ISIS e Al Qaeda: la competizione fra le organizzazioni del terrore

Siamo in guerra, ma contro chi? Contro l’Islam? Contro il terrorismo? Contro una organizzazione terroristica? Se sì, quale? Al Qaeda? ISIS? Quali sono le analogie e quali le differenze?

Sicuramente quello in corso è un epocale scontro di civiltà, quella occidentale che si divide in modo più che mai netto ed evidente da quella orientale. Uno scontro in cui possiamo delineare appunto un Occidente democratico (in linea di massima) e liberale che si oppone a quell’Oriente tirannico nonché oscurantista. Per altri, invece, lo scontro è circoscritto: siamo in guerra, ma soltanto in opposizione a quelle organizzazioni terroristiche che hanno attaccato i nostri paesi. Ecco che, per chiarire l’identità a molti non chiara di quest’ultime, torna utile trovare una risposta alle domande poste all’inizio di questo discorso.

ISIS ed Al Qaeda vengono spesso associati e confusi, quando in realtà sono due organizzazioni molto diverse e, per certi versi, in competizione tra loro. Tant’è vero che, circa due anni fa, proprio nelle aree che ora sono in possesso dei jihadisti, nonché in Siria, è avvenuta la scissione tra ISIS e Al Qaeda, dopo che l’ISIS era stato per diversi anni il gruppo affiliato a quest’ultimo il quale agiva bellicosamente in Iraq (allora si chiamava AQI, Al Qaeda in Iraq). La scissione definitiva è arrivata dopo una serie di disaccordi per le rivalità tra i leader e in parte per le divisioni sui metodi e strategie da adottare. Pertanto le prime differenze in questione riguardano l’ambito amministrativo e l’ambito militare. Innanzitutto Al Qaeda non ha mai avuto il controllo su un determinato territorio: la creazione di quest’ultimo è vista come un qualcosa di molto distante nel tempo. Ed allora l’Afghanistan? Non è certamente un mistero che questo territorio ha rappresentato una base militare negli anni del regime talebano, ma il leader del movimento estremista islamico in questione, Osama Bin Laden, non ha mai avuto un ruolo politico, se così si può definire, durante la dittatura talebana a Kabul.

In modo nettamente trasversale, invece, si pone l’ISIS, il cui nome Stato Islamico dell’Iraq e al-Sham, ne incarna da subito lo scopo: governare attraverso il terrore le varie zone della Siria e dell’Iraq, sottoponendo ad un diretto controllo militare e fiscale la popolazione di quelle zone. Inoltre è presente un vero e proprio leader politico, meglio noto con il nome di Abu Bakr al Baghdadi.  

E non si tratta certo di un dettaglio facilmente trascurabile.

Tale organizzazione, dunque, porta necessariamente ad un diverso modo d’agire.
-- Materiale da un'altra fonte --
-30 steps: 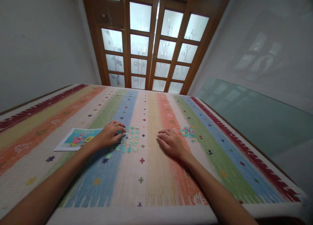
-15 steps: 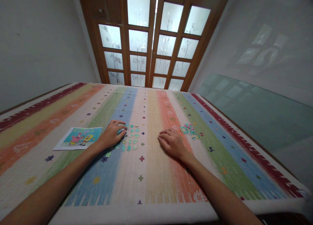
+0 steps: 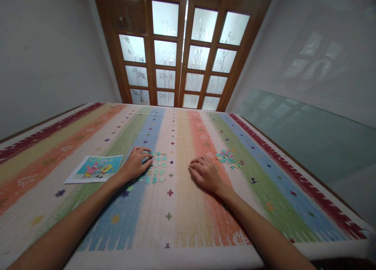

Per quest’ultimo, essendo il califfato una realtà vera e propria, è dovere di ogni vero (o meglio “vero”) mussulmano difendere il proprio territorio. Ciò porta in modo esponenziale alla creazione di un esercito regolare, che combatte in modo tradizionale, con soldati che vengono stipendiati come nel resto del mondo (l’attrazione economica è spesso l’ago della bilancia per l’arruolamento). La strategia di Al Qaeda è, semplificando leggermente il discorso, quella di compiere attacchi terroristici più o meno gravi da spingere gli Stati Uniti (rappresentanti insieme alla NATO della fazione occidentale) ad intervenire nei paesi arabi, all’interno dei quali sono già presenti per noti motivi economici, generando un clima di sottomissione e portando la repressione ad un livello intollerabile per la popolazione autoctona. In questo modo i qaidisti hanno  l’obiettivo, seppur non dichiarato, di provocare un’insurrezione generale dei musulmani che porterà, giunto il momento propizio affinché ci sia la giusta unità nel mondo islamico, alla creazione di uno stato arabo unitario.

In tutto ciò si trova comunque un punto comune, ovvero la modalità con la quale bisogna attaccare l’Occidente. Le strutture terroristiche di entrambe le fazioni hanno nei territori occidentali “cellule” appunto terroristiche. Anche su questo lato, però, ci sono delle differenze di fondo: Abu Bakr al Baghdadi ha chiesto esplicitamente ai mussulmani di ribellarsi ai governi nazionali ai quali sono sottoposti in favore dell’annessione allo Stato Islamico, al contrario di qualsiasi altro, precedente o attuale, capo di Al Qaeda. Per giunta Osama Bin Laden, che di carisma ne possedeva alquanto, non era riuscito a spingersi così in là. Carisma, se non imprudenza (se mai ne avessero bisogno): rendere pubblico un obiettivo ne facilita la prevenzione, la risposta. O perlomeno così dovrebbe essere, caro Occidente.